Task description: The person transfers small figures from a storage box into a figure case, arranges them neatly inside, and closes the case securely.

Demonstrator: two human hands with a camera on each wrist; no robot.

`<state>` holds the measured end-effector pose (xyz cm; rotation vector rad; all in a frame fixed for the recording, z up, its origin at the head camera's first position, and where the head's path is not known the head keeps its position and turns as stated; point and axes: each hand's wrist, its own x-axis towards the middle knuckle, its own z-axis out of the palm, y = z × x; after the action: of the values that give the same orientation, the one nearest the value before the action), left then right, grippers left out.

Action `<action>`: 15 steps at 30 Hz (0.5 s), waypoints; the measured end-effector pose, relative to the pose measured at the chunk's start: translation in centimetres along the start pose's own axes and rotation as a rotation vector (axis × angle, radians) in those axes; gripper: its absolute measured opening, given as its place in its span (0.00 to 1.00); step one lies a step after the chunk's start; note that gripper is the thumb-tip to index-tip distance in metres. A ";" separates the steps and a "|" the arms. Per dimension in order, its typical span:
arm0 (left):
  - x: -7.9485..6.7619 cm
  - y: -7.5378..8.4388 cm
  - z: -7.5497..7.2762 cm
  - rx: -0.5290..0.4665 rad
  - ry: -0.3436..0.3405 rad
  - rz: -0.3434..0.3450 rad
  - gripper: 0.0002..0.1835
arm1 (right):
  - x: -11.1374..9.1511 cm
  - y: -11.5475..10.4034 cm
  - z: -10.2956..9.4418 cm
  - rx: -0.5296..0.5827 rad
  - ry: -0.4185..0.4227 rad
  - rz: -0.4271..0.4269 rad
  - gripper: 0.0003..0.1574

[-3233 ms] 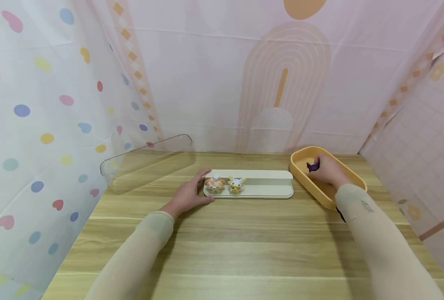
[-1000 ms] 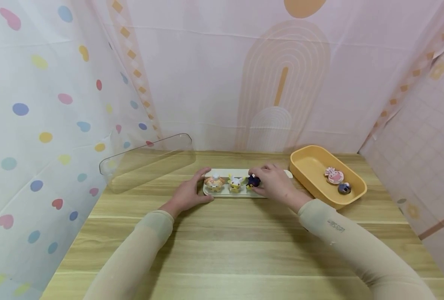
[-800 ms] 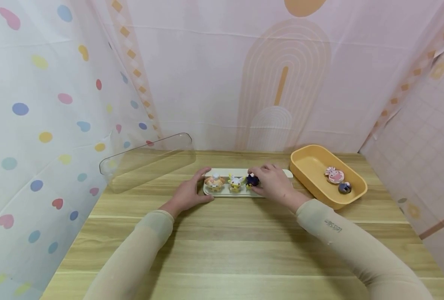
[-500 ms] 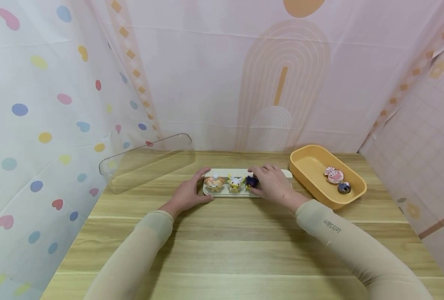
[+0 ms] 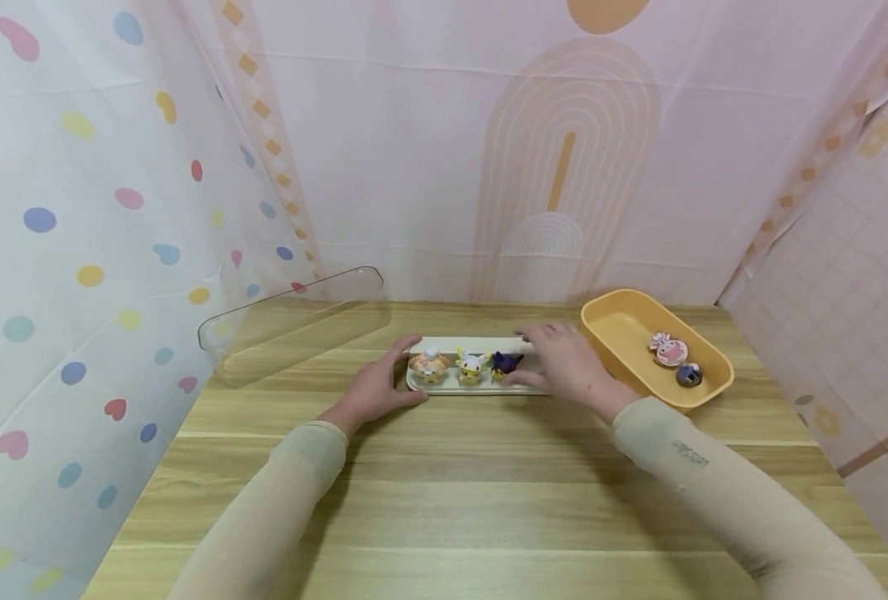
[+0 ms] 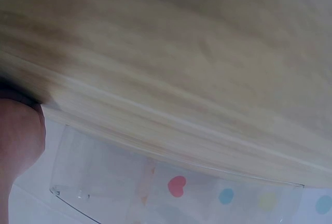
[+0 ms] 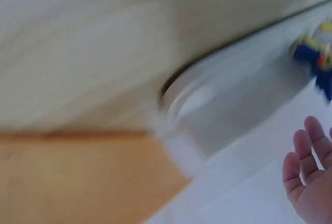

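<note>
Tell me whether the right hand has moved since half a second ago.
Yes. The right hand has let go of the dark blue figure and shifted right along the white tray, toward the yellow bin.

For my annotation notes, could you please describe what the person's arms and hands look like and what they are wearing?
Both arms wear snug, pale beige sleeves down to the wrists. The right sleeve carries a small grey printed marking on the forearm; the left sleeve looks plain. The left hand and right hand are bare, with no gloves, rings or watch visible.
</note>
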<state>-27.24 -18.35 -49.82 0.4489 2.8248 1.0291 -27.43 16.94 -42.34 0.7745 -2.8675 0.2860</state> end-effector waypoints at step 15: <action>-0.2 -0.1 -0.2 0.007 0.004 0.014 0.56 | -4.8 15.9 -5.8 -0.051 -0.233 0.529 0.28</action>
<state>-27.12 -18.64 -49.69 0.4686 2.8338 1.0236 -30.85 34.02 -39.93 0.0229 -3.2421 0.1900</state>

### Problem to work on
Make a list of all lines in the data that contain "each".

### Exercise response
Demonstrator: two human hands with a camera on each wrist; no robot.
`<state>` holds the measured end-effector pose (xyz cm; rotation vector rad; all in a frame fixed for the recording, z up, its origin at the head camera's first position, and where the head's path is not known the head keeps its position and turns as stated; point and axes: each hand's wrist, its own x-axis towards the middle knuckle, its own z-axis out of the palm, y = z × x; after the action: of the values that give the same orientation, the one nearest the value before the action), left then right, grippers left out.

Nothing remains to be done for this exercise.